April has been mostly good for our portfolio.  

We got paid dividends twice in April.  First, Altria (MO) paid me $4.23 in dividends on April 9, 2012.  With my Dividend Reinvestment Plan, I was able to purchase 0.1358 shares of MO at $31.15.

Second, Kraft (KFT) paid me $3.36 in dividends on April 15, 2012.  Again, my Dividend Reinvestment Plan bought me 0.0900 shares of KFT at $37.33.

This may seem peanuts to the untrained eye but that's $7.59 of free money.  Plus, I got more shares of a company which can increase in value over time.  Besides, $7.59 will not pay my bills so it might as well work harder for us in the stock market.

On top of that, WM, MO and LULU have been pulling their weight with the appreciation of our portfolio.  Apple still owns the bulk of our growth but the Cupertino company has been beaten up these past few days.  Rumors of supply issues and that mobile carriers were sick of Apple plagued the stock price which  dropped to $560 from an all-time high of $644 (04/10/2012).  I'm not worried.  It's just some profit taking and rumor-mongering (although that patent infringement judgement against them can be an issue).

Now, I have some cash to spend and I'm looking to buy more shares to add in our portfolio.  

Currently, I'm looking at Xilinx Inc (XLNX) and Waste Management (WM).

XLNX looks tempting because of it's upcoming Ex-Dividend date (May 14, 2012 with a dividend date of June 5, 2012).  I also expect XLNX to increase their net profits due to the upcoming technology purchases by consumers (back to school/college CPU purchases for example) in the near future.  Intel has also launched their IVY Bridge chips which would spur a new line of products that would come from Xilinx and it's competitors.

However, the trend of XLNX and the possible competitive arms-race may not bode well for my stock position.  Also, Wall Street's estimates does not give me confidence either.  In addition, if I buy more XLNX, my asset allocation would be heavy on Tech ahead of the summer Tech Sector slow down.  Furthermore, the PEG ratio of 4.89 would suggest XLNX would be an expensive stock to buy (AAPL is at 0.66 - my cheapest stock purchase).

Given my concerns and with Analysts' HOLD recommendation, I would seriously reconsider my plan of buying more XLNX.

On the other hand, WM has been showing better news than XLNX.

WM has seen profits grow at the average of 1.2% year-over-year.  WM has managed to capture the methane gas from their landfills and transformed it into energy for their trucks and possibly households.  Also, WM has E-Waste recycling services contracts with electronic companies such as Sony.  I've been an environmentalist even before being "Green" became cool and this news caught my attention and made me feel better with my investment.
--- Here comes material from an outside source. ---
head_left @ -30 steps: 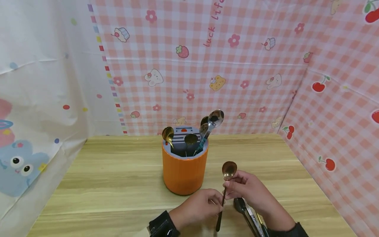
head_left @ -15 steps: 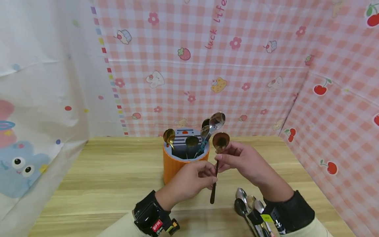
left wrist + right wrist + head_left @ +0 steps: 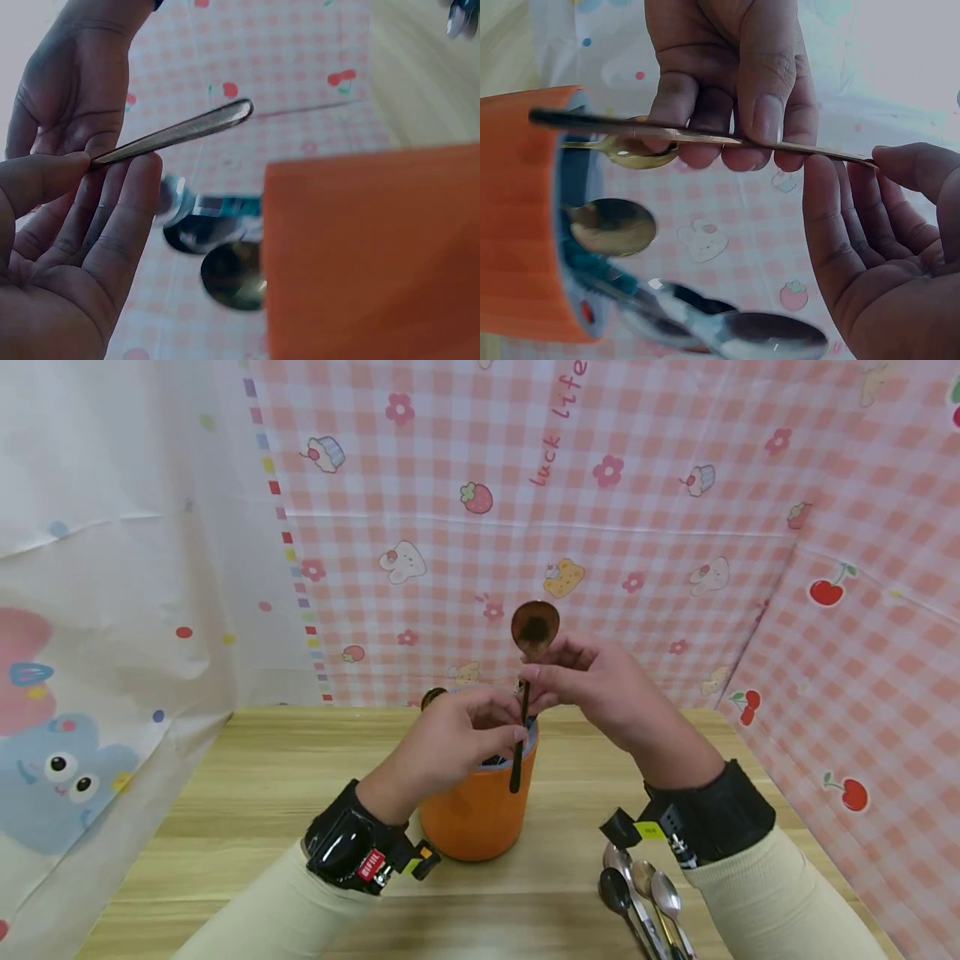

Besides, worse case scenario, people would still need WM to get rid our their trash... a sustainable business if you ask me.  Furthermore, I'm a bit underweight with my WM position (Business Services Sector at 5.83%) at $187.99 (4.6% of total portfolio).

So perhaps, I'll use the $525.00 dollars I have in cash to buy some WM...  or perhaps split it with some Energy Transfer Partners ETP as part of my Natural Gas/Greener Fuel play.

All right, I have decided:

ETP = $200 - $4 fee = $196/$47.72 as of 04/24/12 1:15pm = 4.1072 shares
WM = $225 - $4 fee = $221/$35.98 as of 04/24/12 1:15pm = 6.1423 shares

I'll leave the $100 cash in the sidelines and wait for more opportunities to get in the stock market.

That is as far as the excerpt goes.